Il 17 ottobre 1943 si comincia.
Da una fabbrica sul Volturno gli autocarri portano tavole già tagliate e attrezzi.
Schlegel impartisce gli ordini.
Alla fine si contano 240 casse con gli stampati e 26 con i codici, 128 capsule (o “tiretti”) di documenti.
Va tutto a Colle Ferreto, tranne tre casse speciali, di cui i tedeschi non sanno niente: racchiudono il tesoro di San Gennaro di Napoli, che è stato portato a Montecassino il 26 maggio 1943 con l’intento di salvarlo, e che i monaci hanno custodito come bene privato.
L’8 dicembre 1943, dopo le proteste diplomatiche vaticane, il carico giunge finalmente a Roma per essere consegnato alle autorità italiane.
Becker quel giorno non c’è: nessuno lo ha invitato.
Non lo sa ancora, ma è nei guai per avere protestato quando si è saputo che Göring desiderava per sé alcuni dei tesori napoletani finiti a Spoleto (ci furono manomissioni e sparizioni).
Presto gli contesteranno il rapporto con i monaci e sarà accusato di avere usato i mezzi della Wehrmacht per scopi inappropriati. «Quello che ho fatto l’ho fatto per la civiltà europea» dirà lui.

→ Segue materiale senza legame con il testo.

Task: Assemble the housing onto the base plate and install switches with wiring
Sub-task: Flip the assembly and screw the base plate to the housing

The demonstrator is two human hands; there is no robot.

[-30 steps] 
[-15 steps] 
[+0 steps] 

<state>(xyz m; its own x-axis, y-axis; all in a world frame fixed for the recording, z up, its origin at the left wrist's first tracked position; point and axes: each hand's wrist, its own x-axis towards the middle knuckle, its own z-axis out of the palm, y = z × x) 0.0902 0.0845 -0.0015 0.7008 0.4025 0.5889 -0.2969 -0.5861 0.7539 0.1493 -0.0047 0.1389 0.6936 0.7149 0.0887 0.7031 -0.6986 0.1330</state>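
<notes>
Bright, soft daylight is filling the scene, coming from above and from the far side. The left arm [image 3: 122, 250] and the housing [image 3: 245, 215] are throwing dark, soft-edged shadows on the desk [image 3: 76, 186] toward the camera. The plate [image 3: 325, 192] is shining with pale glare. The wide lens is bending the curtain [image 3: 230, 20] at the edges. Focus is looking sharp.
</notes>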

Lo destinano al fronte russo, ma per fortuna la guerra finisce prima.
E poi?
Nel 1951 Julius Schlegel, con cinque articoli sulla rivista viennese Die Österreichische Furche, scrive il memoriale intitolato Il mio rischio a Montecassino e omette di citarlo. Becker risponderà solo nel 1964 con un suo memoriale, pubblicato nel 1980, nel quale invece non manca di ricordare anche l’opera di Schlegel. Il finale forse poteva essere più nobile.
Ma si sa: eroi o non eroi, così vanno le cose del mondo.